Intel® Gaudi® 3 AI Accelerator at Scale on IBM Cloud
-
Mitch Lewis
Over the last few years, generative AI has demonstrated its immense potential as a revolutionary technology. AI-powered applications have demonstrated the ability to enhance automation, streamline workflows, and rapidly increase innovation. Further, the technology has proven to be broadly applicable, with opportunity for the creation of new, intelligent applications across virtually every industry. While the value of generative AI is apparent, the powerful hardware required to run such applications is often a barrier. As AI is increasingly moving from an experimental trend to the backbone of real world applications, IT organizations are challenged with balancing the necessary performance with economic considerations of AI hardware, and doing so at scale.
This paper outlines how Intel Gaudi 3 AI accelerators hosted on IBM Cloud can assist organizations in overcoming these challenges, and further, evaluates the performance and economics of Gaudi 3 compared to other leading solutions available on IBM Cloud. To evaluate performance, Signal65 conducted comprehensive AI inference testing utilizing multiple Large Language Models (LLMs) running on Intel Gaudi 3, NVIDIA H100, and NVIDIA H200 IBM Cloud instances.
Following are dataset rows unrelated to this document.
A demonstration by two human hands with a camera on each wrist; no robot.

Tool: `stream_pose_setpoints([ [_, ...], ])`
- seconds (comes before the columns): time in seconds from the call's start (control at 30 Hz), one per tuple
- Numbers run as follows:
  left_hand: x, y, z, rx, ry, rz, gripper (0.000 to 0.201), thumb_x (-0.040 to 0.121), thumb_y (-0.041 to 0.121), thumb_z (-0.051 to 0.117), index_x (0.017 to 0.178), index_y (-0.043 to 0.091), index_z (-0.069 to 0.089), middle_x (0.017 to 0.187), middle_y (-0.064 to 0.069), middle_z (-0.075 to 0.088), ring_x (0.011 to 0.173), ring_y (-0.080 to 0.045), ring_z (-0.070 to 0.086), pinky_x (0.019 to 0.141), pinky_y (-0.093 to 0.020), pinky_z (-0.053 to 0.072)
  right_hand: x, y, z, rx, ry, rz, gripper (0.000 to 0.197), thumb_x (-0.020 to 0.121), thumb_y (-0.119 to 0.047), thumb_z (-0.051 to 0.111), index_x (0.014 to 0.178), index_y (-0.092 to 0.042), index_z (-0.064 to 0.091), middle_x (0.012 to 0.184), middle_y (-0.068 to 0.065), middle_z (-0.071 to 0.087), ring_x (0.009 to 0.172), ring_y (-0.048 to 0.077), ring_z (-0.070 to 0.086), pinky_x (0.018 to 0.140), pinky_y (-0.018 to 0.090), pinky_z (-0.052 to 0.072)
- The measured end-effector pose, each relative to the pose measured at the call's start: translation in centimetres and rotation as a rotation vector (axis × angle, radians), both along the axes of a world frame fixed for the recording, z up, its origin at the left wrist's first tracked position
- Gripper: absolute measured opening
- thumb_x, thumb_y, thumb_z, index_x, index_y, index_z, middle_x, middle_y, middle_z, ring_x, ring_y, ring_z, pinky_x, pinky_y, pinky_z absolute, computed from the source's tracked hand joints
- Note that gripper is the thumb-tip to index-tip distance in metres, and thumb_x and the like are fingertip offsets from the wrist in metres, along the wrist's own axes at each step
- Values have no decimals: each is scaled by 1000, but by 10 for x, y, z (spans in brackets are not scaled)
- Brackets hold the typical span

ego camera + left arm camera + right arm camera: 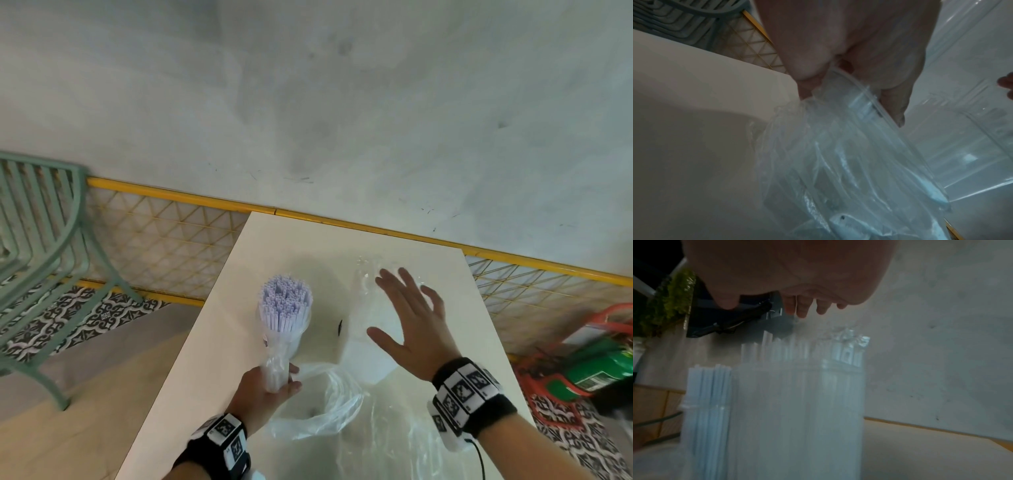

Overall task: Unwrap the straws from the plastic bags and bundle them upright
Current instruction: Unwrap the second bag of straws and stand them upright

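My left hand (279, 378) grips the lower part of a bundle of pale straws (286, 303). The bundle stands upright on the white table (219, 342) with a clear bag (274, 346) still round its lower half. In the left wrist view my fingers (894, 104) curl round the crinkled bag (838, 162). My right hand (407, 318) hovers flat, fingers spread, over a wider upright pack of straws (797, 394) wrapped in clear film (363, 274). The right wrist view shows my fingertips (803, 309) just above the pack's top. A narrower bundle (709, 394) stands to its left.
Loose clear plastic (325, 414) lies on the table near me. A green metal chair (44, 257) stands to the left. A yellow-railed mesh fence (171, 197) runs behind the table against a grey wall. A red crate with a green bottle (599, 371) sits at the right.
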State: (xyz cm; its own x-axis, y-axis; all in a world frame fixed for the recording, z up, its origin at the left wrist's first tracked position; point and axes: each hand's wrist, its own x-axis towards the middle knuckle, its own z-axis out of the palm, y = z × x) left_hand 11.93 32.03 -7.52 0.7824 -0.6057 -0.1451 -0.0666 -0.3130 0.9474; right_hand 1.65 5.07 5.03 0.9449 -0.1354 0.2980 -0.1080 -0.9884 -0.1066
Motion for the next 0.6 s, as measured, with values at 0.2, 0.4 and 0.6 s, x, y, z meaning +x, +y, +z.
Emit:
stream_pose_setpoints([
  [0.2, 0, 0, 2, 4, 7, -11, 28, 68, 39, 76, 92, 48, 66, 82, 13, 72, 79, -4, 68, 80, -18, 49, -9, -8, -34, -4, 114, -114, 92, 79, -86, 34, 150, -28, 27, 163, -16, 6, 152, 16, 1, 116, 52, 16],
  [0.4, -1, 1, 2, 22, 1, -2, 25, 65, 42, 75, 89, 47, 67, 81, 13, 71, 78, -4, 67, 82, -22, 50, 20, -10, -25, -30, 78, -140, 90, 74, -88, 40, 147, -35, 29, 163, -17, 9, 152, 19, 5, 112, 59, 16],
  [0.6, -1, 1, 3, 30, 14, -3, 26, 65, 42, 76, 90, 45, 67, 84, 10, 72, 79, -7, 68, 82, -24, 51, 40, -11, -19, -102, 103, -96, 87, 75, -89, 34, 148, -43, 24, 163, -19, 5, 152, 21, 4, 109, 64, 16],
])
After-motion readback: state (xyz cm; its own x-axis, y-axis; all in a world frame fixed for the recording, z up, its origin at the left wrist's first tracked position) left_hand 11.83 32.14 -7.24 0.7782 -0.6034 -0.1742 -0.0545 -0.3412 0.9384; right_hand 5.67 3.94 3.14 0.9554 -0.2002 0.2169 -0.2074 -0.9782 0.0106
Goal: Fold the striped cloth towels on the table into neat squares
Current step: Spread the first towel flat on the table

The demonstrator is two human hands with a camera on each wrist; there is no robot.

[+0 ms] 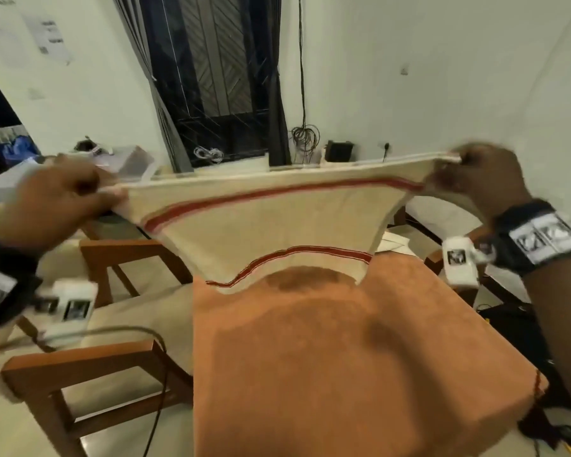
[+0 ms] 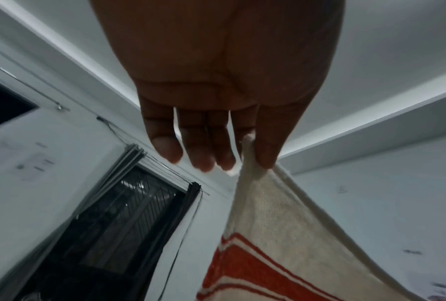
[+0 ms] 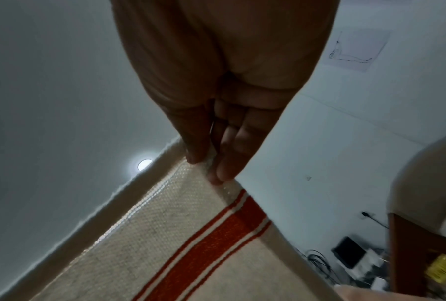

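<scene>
A cream towel with red stripes (image 1: 264, 222) hangs in the air above the table, stretched taut between both hands. My left hand (image 1: 109, 192) pinches its upper left corner between thumb and forefinger; the left wrist view shows that pinch on the towel (image 2: 270, 220), with the other fingers (image 2: 204, 154) loosely extended. My right hand (image 1: 455, 163) pinches the upper right corner, and the right wrist view shows thumb and fingers closed on the towel (image 3: 180, 224) edge. The towel's lower edge hangs just above the orange table covering (image 1: 343, 357).
A wooden chair with cream cushions (image 1: 112, 324) stands left of the table, with a cable trailing over it. A dark window with blinds (image 1: 218, 77) is straight ahead. Papers and wires lie at the far right past the table edge.
</scene>
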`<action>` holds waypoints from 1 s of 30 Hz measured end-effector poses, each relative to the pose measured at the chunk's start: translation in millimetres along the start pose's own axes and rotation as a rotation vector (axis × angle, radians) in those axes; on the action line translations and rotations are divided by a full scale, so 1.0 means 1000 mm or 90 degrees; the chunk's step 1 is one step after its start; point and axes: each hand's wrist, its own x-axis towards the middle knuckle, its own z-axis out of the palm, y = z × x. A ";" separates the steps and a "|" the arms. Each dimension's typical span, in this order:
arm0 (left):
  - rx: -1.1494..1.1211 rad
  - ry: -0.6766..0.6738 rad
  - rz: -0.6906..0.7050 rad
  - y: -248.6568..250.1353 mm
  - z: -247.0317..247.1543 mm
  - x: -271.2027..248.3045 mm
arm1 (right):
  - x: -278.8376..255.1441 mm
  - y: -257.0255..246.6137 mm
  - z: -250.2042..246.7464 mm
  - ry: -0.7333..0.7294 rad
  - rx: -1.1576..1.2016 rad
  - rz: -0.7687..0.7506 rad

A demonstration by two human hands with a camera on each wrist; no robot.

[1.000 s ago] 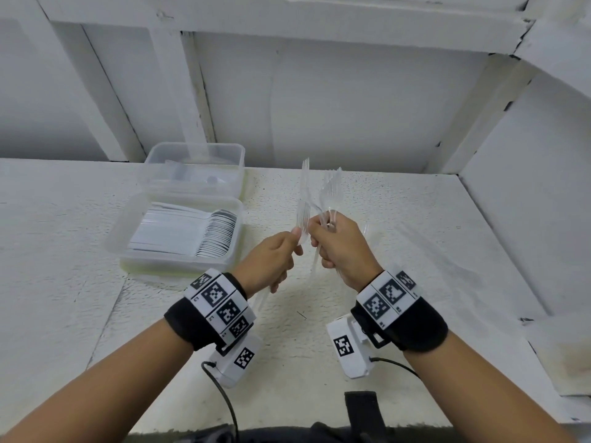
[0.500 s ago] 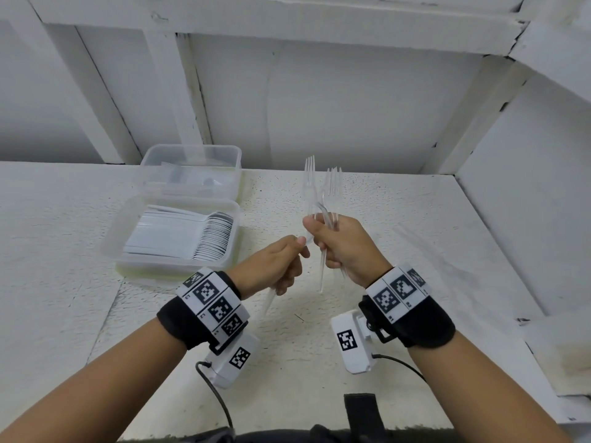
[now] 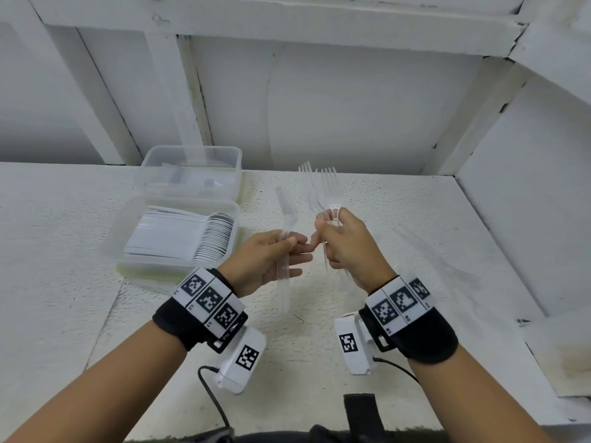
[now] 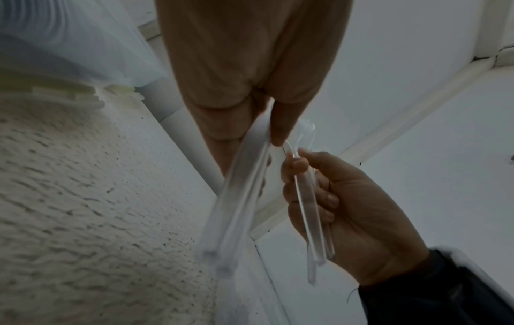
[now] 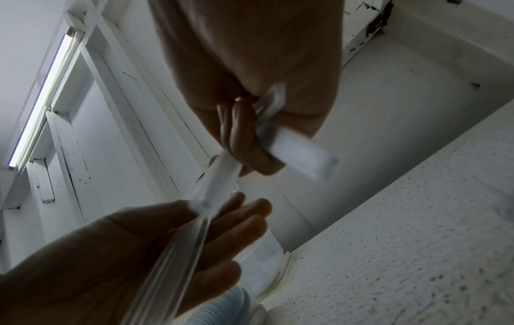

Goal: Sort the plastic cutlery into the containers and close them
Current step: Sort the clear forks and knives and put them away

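I am holding a knife (image 3: 285, 219) upright in my left hand (image 3: 265, 263), nearer the left container (image 3: 179, 238), and forks (image 3: 323, 193) in my right hand (image 3: 348, 247).

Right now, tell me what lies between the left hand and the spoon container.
Head view: only bare white tabletop lies between the left hand and the open spoon container; the hand holds one clear piece.

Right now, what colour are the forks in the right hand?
Clear, see-through plastic forks, best seen in the head view.
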 end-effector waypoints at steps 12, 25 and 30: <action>-0.081 0.000 0.023 -0.003 0.006 0.000 | -0.006 0.016 0.019 0.114 -0.066 -0.076; -0.049 -0.033 0.008 -0.002 0.008 -0.009 | -0.009 0.011 0.014 0.084 -0.180 -0.096; -0.028 0.015 0.026 -0.005 0.009 -0.008 | -0.014 0.016 0.016 0.086 -0.119 -0.069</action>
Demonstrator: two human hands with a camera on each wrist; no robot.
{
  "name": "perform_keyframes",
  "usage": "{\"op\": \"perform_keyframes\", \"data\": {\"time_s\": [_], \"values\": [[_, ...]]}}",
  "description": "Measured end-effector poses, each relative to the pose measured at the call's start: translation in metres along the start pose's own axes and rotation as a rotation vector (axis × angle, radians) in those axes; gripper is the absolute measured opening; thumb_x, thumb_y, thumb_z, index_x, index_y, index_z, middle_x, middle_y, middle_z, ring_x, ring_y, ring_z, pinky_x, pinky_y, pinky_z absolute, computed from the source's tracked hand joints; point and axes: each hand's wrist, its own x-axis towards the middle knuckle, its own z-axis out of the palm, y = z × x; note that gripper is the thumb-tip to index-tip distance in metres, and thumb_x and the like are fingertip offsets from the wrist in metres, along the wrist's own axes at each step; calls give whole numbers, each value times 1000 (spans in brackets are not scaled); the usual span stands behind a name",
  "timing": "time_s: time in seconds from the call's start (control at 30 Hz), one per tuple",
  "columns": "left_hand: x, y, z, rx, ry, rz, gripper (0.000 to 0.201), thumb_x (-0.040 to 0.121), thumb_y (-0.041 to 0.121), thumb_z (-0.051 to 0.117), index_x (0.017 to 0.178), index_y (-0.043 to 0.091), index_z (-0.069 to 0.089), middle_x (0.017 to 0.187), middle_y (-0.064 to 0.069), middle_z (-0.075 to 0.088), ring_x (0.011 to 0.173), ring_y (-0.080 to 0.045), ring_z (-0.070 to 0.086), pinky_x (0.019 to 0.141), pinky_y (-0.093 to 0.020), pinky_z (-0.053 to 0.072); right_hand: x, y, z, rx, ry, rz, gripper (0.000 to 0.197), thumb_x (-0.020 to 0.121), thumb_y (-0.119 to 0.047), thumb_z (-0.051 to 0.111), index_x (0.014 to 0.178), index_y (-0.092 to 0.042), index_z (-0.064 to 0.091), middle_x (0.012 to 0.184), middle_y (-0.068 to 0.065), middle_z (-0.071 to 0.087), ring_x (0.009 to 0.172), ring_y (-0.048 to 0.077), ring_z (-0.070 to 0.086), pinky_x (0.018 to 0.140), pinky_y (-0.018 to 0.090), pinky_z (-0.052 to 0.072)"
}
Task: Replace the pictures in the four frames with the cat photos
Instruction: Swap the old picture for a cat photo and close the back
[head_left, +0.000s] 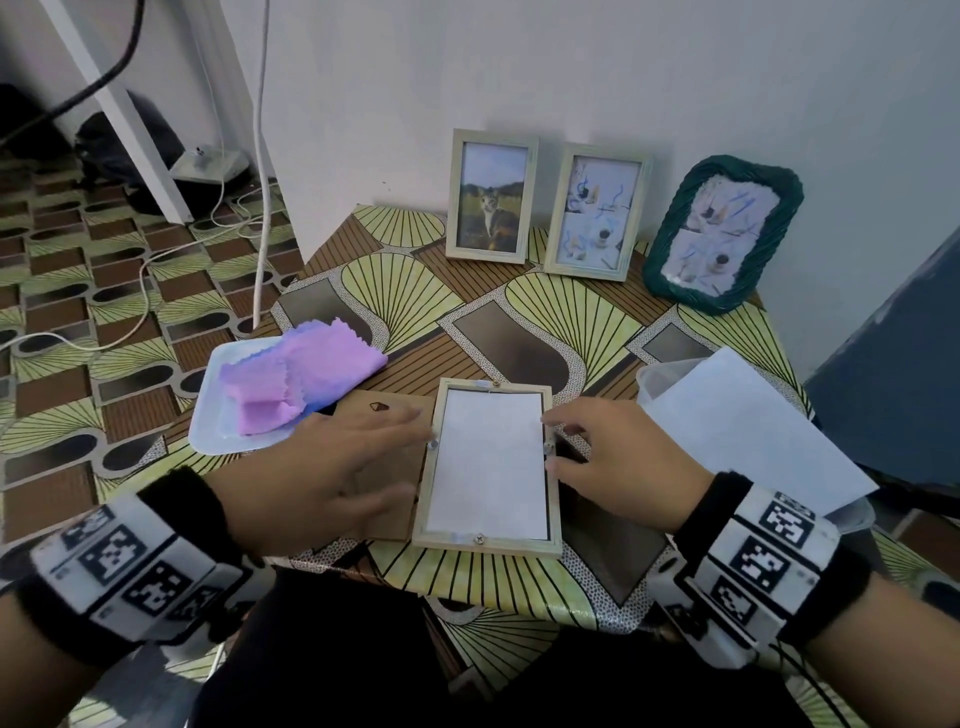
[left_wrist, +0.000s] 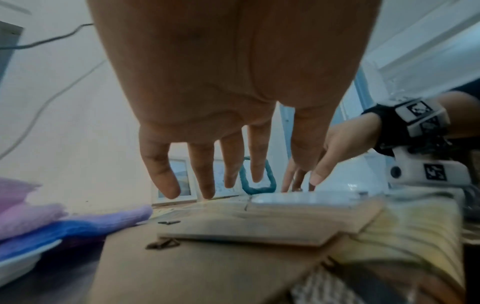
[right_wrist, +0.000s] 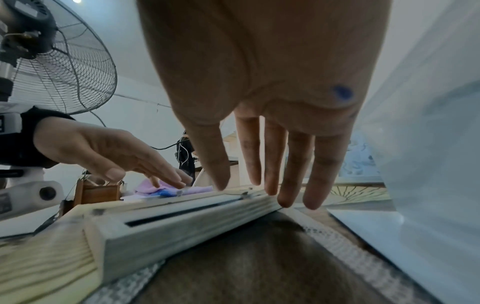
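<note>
Flanking the face-down frame (head_left: 488, 465): cloth tray (head_left: 208, 431) left, envelope (head_left: 748, 431) right

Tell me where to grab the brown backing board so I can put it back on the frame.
Grip the backing board by its long left edge, coming from the left. It lies flat, its right edge against the frame; the left hand already hovers above it.

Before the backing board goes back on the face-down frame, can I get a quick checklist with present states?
1. Open frame lies flat, back up: ok.
2. White sheet sits inside the recess: ok; whether it is a cat photo: cannot tell.
3. Backing board within reach, beside the frame under the left hand: ok.
4. Right hand free, fingers at the frame's edge: ok.
5. Side clips turned clear: cannot tell.
</note>
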Motion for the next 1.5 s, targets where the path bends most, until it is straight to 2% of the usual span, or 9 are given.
{"op": "perform_keyframes", "data": {"time_s": [0.1,0.27,0.77,0.9,1.0,1.13,1.23,1.37,1.5], "values": [[7,5,12,130,-71,-26,63,92,66,30,151,44,20,160,23,5,146,5,2,119,-35,14,-2,-2,3,-54,-38,-6,23,87,-30,65,107,-19,69,111,-6,63,103,15,58,91,36,48],[9,1,19,156,-32,-38,71,93,64,36,154,41,6,155,29,-8,142,11,-4,114,-32,13,-2,-3,7,-131,-24,-22,19,91,-23,57,105,-17,70,114,-5,60,102,16,59,87,34,49],[14,5,24,283,-26,-80,71,90,69,36,152,42,16,160,25,6,145,-2,17,111,-41,20,-7,-13,7,-345,4,64,27,91,-39,54,77,-17,57,88,-2,55,82,19,55,65,28,39],[13,4,23,263,-36,-77,73,90,70,36,153,43,11,159,26,2,145,-1,15,114,-41,19,-6,-17,7,-347,12,58,22,90,-41,55,91,-20,61,97,-4,53,89,18,56,67,28,42],[8,-2,19,156,-34,-67,76,89,71,38,153,43,8,159,27,0,146,1,11,117,-37,20,-4,-15,8,-313,-16,-26,33,92,-38,55,118,-20,60,120,-3,54,114,18,50,89,32,47],[-4,-17,17,50,-46,-87,86,82,77,38,154,39,9,161,19,0,145,7,-5,116,-17,3,-3,-12,14,-283,-147,-128,50,95,-46,50,140,-22,48,151,-3,38,140,17,32,112,34,34],[-15,-25,18,130,-176,-29,92,79,82,36,153,42,-1,157,24,-18,137,13,-26,115,-16,-6,-4,-10,19,-305,-183,-133,50,96,-50,48,139,-24,45,154,-4,32,141,15,29,109,32,35],[-30,-32,19,212,-247,55,99,75,88,38,149,47,-14,152,28,-29,136,13,-30,116,-21,-3,-5,-9,20,-363,-192,-134,51,97,-50,46,141,-26,39,158,-6,26,144,14,26,105,33,38],[-44,-36,22,245,-211,107,90,91,58,53,152,38,-9,157,23,-20,142,7,-23,119,-20,1,-7,-8,19,-387,-206,-130,50,97,-49,47,142,-30,36,159,-8,22,145,12,23,103,35,42]]}}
Key findings of this analysis include:
- Up to 43% more tokens per second than NVIDIA H200 when running IBM Granite-3.1-8B-Instruct for small AI workloads.
- Up to 20% more tokens per second than NVIDIA H200 when running Mixtral-8x7B-Instruct-v0.1 for balanced AI workloads.
- Up to 36% more tokens per second than NVIDIA H200 when running Llama-3.1-405B-Instruct-FP8 with large context sizes.
- Up to a 120% increase in tokens per dollar than NVIDIA H200 when running Mixtral-8x7B-Instruct-v0.1 and up to 92% more tokens per dollar than NVIDIA H200 when running Llama-3.1-405B-Instruct-FP8.
- Up to a 335% increase in tokens per dollar compared to NVIDIA H100 when running Llama-3.1-405B-Instruct-FP8.